--- Exercise prompt ---
Repeat the listing below in full, keeping every character as it is.

--- Data excerpt ---
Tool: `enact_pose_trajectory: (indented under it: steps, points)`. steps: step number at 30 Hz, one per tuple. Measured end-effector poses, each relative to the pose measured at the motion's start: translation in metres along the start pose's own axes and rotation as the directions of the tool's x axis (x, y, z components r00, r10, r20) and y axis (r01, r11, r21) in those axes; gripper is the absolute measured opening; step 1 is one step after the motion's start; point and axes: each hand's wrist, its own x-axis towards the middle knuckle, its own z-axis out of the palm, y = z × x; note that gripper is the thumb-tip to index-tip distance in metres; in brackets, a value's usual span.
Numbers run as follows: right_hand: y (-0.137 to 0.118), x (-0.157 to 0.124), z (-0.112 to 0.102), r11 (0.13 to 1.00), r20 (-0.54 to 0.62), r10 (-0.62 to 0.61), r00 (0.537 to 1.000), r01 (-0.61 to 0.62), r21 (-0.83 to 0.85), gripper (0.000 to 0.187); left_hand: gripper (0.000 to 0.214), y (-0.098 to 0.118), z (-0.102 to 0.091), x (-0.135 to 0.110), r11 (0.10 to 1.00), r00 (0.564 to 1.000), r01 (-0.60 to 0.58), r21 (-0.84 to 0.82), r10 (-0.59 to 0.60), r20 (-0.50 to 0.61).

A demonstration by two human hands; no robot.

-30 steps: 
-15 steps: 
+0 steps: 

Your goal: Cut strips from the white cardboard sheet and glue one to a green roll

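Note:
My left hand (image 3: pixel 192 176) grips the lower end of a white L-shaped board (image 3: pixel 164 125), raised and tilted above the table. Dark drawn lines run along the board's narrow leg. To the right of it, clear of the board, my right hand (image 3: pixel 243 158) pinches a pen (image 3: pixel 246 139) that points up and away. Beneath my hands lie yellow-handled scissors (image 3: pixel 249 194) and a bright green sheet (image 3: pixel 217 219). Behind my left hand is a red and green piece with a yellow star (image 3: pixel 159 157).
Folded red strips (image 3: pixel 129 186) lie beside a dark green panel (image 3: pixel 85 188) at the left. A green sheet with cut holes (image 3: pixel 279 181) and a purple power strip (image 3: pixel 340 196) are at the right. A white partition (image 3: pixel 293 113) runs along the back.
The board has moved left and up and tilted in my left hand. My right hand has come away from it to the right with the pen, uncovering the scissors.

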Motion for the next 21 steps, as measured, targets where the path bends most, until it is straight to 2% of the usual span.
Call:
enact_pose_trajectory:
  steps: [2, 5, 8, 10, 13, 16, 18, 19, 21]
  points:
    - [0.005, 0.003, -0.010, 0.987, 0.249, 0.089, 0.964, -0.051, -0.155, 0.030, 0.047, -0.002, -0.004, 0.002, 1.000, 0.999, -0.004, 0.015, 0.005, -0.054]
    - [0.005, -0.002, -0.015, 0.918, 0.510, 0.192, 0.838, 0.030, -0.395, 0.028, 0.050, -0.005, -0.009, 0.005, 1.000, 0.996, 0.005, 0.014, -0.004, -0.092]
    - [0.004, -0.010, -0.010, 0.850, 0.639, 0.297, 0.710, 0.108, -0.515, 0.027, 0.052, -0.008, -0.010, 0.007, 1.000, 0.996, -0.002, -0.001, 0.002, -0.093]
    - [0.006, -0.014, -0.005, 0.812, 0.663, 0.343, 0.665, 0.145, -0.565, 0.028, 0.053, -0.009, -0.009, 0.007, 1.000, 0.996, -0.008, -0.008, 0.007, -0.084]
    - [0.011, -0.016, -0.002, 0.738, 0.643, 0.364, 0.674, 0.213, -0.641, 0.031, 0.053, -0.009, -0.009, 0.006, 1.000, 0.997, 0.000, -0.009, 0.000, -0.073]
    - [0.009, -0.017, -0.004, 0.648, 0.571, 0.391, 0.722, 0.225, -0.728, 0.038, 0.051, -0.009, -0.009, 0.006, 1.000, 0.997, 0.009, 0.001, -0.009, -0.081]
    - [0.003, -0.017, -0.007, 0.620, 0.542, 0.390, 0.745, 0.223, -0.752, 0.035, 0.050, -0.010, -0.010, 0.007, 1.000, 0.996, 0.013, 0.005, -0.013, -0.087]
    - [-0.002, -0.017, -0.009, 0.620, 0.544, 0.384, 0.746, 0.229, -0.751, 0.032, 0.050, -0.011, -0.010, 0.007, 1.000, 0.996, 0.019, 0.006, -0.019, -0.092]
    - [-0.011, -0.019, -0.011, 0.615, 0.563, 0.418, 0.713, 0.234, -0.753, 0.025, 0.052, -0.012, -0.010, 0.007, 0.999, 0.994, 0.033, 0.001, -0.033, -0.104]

--- Task result ---
Tool: `enact_pose_trajectory: (indented under it: steps, points)`. steps: step number at 30 Hz, one per tuple. Measured end-effector poses, each relative to the pose measured at the motion's start: translation in metres along the start pose's own axes and rotation as the directions of the tool's x axis (x, y, z components r00, r10, r20) and y axis (r01, r11, r21) in those axes; gripper is the absolute measured opening; step 1 is one step after the motion's start; point and axes: each hand's wrist, its own x-axis towards the middle knuckle, its own z-axis out of the palm, y = z × x; note that gripper is the thumb-tip to index-tip distance in metres; in brackets, a value's usual span.
Numbers run as follows: right_hand: y (-0.137 to 0.118), x (-0.157 to 0.124), z (-0.112 to 0.102), r11 (0.13 to 1.00), r20 (-0.54 to 0.62), r10 (-0.62 to 0.61), r00 (0.537 to 1.000), r01 (-0.61 to 0.62), r21 (-0.83 to 0.85), gripper (0.000 to 0.187); left_hand: gripper (0.000 to 0.214), y (-0.098 to 0.118), z (-0.102 to 0.091), x (-0.135 to 0.110), r11 (0.10 to 1.00), r00 (0.564 to 1.000), r01 (-0.60 to 0.58), r21 (-0.84 to 0.82), r10 (-0.59 to 0.60), r20 (-0.50 to 0.61).

A demonstration by two human hands; no robot.

-30 steps: 
-15 steps: 
+0 steps: 

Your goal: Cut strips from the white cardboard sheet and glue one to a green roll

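Note:
My left hand (image 3: pixel 192 176) grips the lower end of a white L-shaped board (image 3: pixel 164 125), raised and tilted above the table. Dark drawn lines run along the board's narrow leg. To the right of it, clear of the board, my right hand (image 3: pixel 243 158) pinches a pen (image 3: pixel 246 139) that points up and away. Beneath my hands lie yellow-handled scissors (image 3: pixel 249 194) and a bright green sheet (image 3: pixel 217 219). Behind my left hand is a red and green piece with a yellow star (image 3: pixel 159 157).
Folded red strips (image 3: pixel 129 186) lie beside a dark green panel (image 3: pixel 85 188) at the left. A green sheet with cut holes (image 3: pixel 279 181) and a purple power strip (image 3: pixel 340 196) are at the right. A white partition (image 3: pixel 293 113) runs along the back.
The board has moved left and up and tilted in my left hand. My right hand has come away from it to the right with the pen, uncovering the scissors.
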
Motion for the next 21 steps, as measured, targets where the path bends most, until it is straight to 2% of the usual span.
Call:
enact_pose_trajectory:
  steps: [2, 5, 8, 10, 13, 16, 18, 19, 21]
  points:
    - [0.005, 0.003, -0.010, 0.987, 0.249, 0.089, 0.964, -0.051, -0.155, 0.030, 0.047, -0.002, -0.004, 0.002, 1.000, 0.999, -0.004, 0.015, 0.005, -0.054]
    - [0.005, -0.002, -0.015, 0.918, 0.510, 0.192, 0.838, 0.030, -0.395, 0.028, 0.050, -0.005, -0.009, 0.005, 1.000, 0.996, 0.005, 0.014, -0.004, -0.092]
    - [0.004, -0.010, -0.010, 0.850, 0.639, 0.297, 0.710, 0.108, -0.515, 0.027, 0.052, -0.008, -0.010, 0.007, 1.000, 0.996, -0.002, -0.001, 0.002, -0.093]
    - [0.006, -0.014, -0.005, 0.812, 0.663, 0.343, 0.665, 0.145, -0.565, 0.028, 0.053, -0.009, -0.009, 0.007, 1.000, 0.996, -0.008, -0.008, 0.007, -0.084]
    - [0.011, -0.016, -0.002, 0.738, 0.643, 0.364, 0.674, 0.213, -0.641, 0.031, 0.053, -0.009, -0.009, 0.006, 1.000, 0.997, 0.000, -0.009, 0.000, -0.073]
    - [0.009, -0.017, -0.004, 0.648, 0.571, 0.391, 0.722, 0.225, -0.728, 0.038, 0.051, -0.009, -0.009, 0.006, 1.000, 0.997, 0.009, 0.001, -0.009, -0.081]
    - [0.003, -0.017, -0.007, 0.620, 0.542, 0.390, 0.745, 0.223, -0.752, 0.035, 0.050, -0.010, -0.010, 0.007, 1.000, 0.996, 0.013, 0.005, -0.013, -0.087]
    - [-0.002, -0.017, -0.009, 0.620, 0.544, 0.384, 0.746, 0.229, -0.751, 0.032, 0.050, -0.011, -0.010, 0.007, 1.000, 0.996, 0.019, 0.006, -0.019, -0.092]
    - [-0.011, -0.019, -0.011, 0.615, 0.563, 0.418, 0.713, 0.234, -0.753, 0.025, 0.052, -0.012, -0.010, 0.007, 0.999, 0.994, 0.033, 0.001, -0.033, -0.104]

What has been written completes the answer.